**PROBLEM TO WORK ON:** Leaving out the images, return the data below exactly as it is written.

**DATASET EXCERPT:**
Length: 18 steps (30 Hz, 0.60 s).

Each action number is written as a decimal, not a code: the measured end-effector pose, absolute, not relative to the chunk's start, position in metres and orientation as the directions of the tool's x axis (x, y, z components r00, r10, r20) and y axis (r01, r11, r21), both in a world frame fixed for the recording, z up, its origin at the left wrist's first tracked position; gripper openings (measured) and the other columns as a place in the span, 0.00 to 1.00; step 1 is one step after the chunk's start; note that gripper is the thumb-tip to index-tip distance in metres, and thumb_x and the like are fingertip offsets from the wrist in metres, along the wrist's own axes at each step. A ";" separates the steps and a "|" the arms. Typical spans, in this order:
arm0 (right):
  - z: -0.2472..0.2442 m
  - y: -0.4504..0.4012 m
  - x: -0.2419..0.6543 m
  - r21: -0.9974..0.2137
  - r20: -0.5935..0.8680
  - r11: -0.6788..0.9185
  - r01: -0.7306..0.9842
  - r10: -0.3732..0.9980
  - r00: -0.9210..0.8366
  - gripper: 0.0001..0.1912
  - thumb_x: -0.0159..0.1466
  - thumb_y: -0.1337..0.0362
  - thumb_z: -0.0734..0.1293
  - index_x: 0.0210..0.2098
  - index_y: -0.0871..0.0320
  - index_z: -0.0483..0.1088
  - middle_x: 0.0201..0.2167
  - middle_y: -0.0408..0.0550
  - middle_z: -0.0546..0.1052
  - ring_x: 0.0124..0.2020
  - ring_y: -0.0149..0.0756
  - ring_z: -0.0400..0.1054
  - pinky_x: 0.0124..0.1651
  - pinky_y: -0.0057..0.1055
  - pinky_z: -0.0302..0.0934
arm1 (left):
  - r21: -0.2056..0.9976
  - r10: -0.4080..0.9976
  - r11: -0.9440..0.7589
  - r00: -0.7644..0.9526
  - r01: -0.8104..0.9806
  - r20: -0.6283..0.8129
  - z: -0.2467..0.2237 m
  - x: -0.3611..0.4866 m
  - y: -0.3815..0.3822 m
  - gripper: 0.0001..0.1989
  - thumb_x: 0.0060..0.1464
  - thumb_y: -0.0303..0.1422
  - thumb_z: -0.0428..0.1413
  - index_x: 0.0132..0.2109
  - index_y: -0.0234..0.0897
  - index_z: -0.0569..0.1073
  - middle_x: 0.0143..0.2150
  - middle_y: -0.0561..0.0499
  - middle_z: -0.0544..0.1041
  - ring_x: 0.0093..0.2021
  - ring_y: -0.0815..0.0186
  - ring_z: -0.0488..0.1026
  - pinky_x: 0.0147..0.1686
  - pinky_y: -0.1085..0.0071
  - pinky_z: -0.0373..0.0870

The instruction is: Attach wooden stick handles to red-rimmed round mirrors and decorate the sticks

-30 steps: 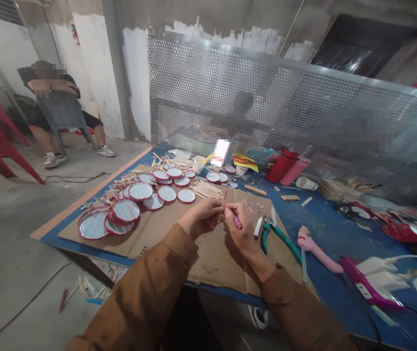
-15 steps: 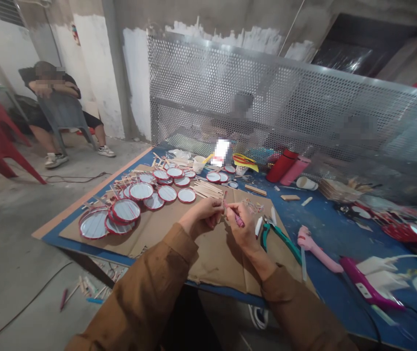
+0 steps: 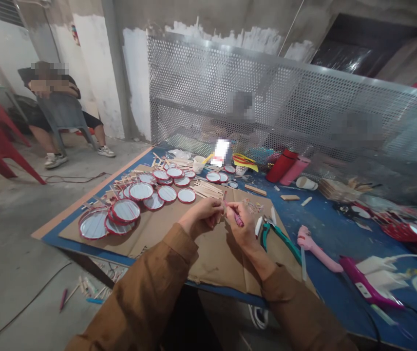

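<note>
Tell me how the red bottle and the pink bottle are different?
The red bottle is a deep, dark red, while the pink bottle is a paler pink. The red bottle is on the left and the pink bottle is on its right. The red bottle also looks a little fatter than the pink bottle. Both are long and round, and both seem to lie on the blue table.

Craft workshop with cluttered workbench
</note>
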State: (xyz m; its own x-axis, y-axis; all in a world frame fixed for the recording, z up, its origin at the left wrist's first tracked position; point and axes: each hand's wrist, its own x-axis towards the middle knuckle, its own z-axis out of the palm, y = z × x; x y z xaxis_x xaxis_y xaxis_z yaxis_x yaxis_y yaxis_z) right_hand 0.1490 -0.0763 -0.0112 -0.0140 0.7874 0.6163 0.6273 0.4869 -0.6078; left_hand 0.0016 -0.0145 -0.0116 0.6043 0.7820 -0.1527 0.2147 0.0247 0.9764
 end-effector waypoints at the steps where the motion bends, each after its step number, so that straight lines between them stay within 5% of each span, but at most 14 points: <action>1: -0.011 -0.076 0.149 -0.611 0.610 0.488 0.623 0.792 -0.022 0.09 0.67 0.59 0.61 0.37 0.56 0.70 0.26 0.43 0.73 0.26 0.33 0.66 0.32 0.30 0.59 | 0.977 0.786 0.026 0.600 0.214 -0.152 -0.012 0.002 -0.015 0.08 0.62 0.31 0.48 0.33 0.35 0.65 0.17 0.56 0.68 0.13 0.73 0.65 0.15 0.80 0.61; 18: -0.011 -0.075 0.151 -0.593 0.625 0.489 0.639 0.780 -0.016 0.10 0.66 0.59 0.61 0.38 0.56 0.70 0.27 0.45 0.74 0.28 0.33 0.67 0.34 0.30 0.61 | 0.983 0.791 0.023 0.598 0.184 -0.130 -0.010 0.002 -0.018 0.09 0.61 0.30 0.47 0.32 0.35 0.65 0.17 0.56 0.67 0.13 0.74 0.64 0.15 0.80 0.59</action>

**EXERCISE RESPONSE:**
Length: 18 steps (30 Hz, 0.60 s).

Each action number is written as a decimal, not a code: the measured end-effector pose, absolute, not relative to the chunk's start, position in metres and orientation as the directions of the tool's x axis (x, y, z components r00, r10, r20) and y axis (r01, r11, r21), both in a world frame fixed for the recording, z up, its origin at the left wrist's first tracked position; gripper openings (measured) and the other columns as a place in the span, 0.00 to 1.00; step 1 is one step after the chunk's start; note that gripper is the thumb-tip to index-tip distance in metres, and thumb_x and the like are fingertip offsets from the wrist in metres, along the wrist's own axes at each step. A ";" separates the steps and a "|" the arms. Typical spans, in this order:
arm0 (right):
  - z: -0.2472..0.2442 m
  - y: -0.4504..0.4012 m
  - x: -0.2419..0.6543 m
  - r21: -0.9974..0.2137
  - r20: -0.5935..0.8680
  - r11: -0.6788..0.9185
  - r01: -0.7306..0.9842
  - r10: -0.3732..0.9980
  - r00: -0.9210..0.8366
  - gripper: 0.0001..0.1912
  - thumb_x: -0.0159..0.1466
  - thumb_y: -0.1337..0.0362
  - thumb_z: -0.0734..0.1293
  - index_x: 0.0210..0.2098
  - index_y: -0.0871..0.0320
  - index_z: -0.0483..0.1088
  - middle_x: 0.0201..0.2167
  - middle_y: -0.0408..0.0550
  - middle_z: -0.0546..0.1052
  - ring_x: 0.0124..0.2020
  - ring_y: -0.0149..0.0756
  - ring_z: -0.0400..0.1054
  - pinky_x: 0.0124..0.1651
  - pinky_y: -0.0057..0.1055
  - pinky_z: -0.0302..0.0934
arm1 (left):
  - r21: -0.2056..0.9976
  - r10: -0.4080..0.9976
  - r11: -0.9440..0.7589
  - r00: -0.7644..0.9526
  - r01: -0.8104..0.9806
  - r20: -0.6283..0.8129
  - z: -0.2467..0.2237 m
  - x: -0.3611..0.4866 m
  - y: -0.3815..0.3822 m
  - gripper: 0.0001..0.1989
  - thumb_x: 0.0060..0.1464
  - thumb_y: -0.0303..0.1422
  - thumb_z: -0.0428..0.1413
  - index_x: 0.0132..0.2109
  - index_y: -0.0234..0.0897
  - index_z: -0.0569..0.1073
  - middle_x: 0.0143..0.2150
  - middle_y: -0.0561..0.0499
  - middle_z: -0.0544..0.1041
  - ring_x: 0.0093..0.2021
  - ring_y: -0.0815..0.0186
  - ring_z: -0.0488..0.1026
  - pinky_x: 0.0147..0.1686
  - pinky_y: -0.1085..0.0071
  - pinky_z: -0.0373..0.0870

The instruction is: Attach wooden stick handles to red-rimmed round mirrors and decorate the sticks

-30 steps: 
-15 steps: 
+0 steps: 

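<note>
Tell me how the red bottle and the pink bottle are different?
The red bottle is a deep, dark red, while the pink bottle is a paler pink. The red bottle is on the left and the pink bottle is on its right. The red bottle also looks a little fatter than the pink bottle. Both are long and round, and both seem to lie on the blue table.

Craft workshop with cluttered workbench
</note>
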State: (xyz m; its own x-axis, y-axis; all in a world frame fixed for the recording, z up, its origin at the left wrist's first tracked position; point and axes: each hand's wrist, its own x-axis towards the middle knuckle, its own z-axis out of the palm, y = z × x; x y z xaxis_x xaxis_y xaxis_z yaxis_x yaxis_y yaxis_z) right_hand 0.1490 -0.0763 -0.0112 -0.0140 0.7874 0.6163 0.6273 0.4869 -0.6078; left_hand 0.0016 -0.0145 -0.0116 0.6043 0.7820 -0.1527 0.2147 0.0247 0.9764
 end-effector waypoints at the steps where the motion bends, each after its step number, so that straight lines between them stay within 5% of each span, but at most 14 points: <action>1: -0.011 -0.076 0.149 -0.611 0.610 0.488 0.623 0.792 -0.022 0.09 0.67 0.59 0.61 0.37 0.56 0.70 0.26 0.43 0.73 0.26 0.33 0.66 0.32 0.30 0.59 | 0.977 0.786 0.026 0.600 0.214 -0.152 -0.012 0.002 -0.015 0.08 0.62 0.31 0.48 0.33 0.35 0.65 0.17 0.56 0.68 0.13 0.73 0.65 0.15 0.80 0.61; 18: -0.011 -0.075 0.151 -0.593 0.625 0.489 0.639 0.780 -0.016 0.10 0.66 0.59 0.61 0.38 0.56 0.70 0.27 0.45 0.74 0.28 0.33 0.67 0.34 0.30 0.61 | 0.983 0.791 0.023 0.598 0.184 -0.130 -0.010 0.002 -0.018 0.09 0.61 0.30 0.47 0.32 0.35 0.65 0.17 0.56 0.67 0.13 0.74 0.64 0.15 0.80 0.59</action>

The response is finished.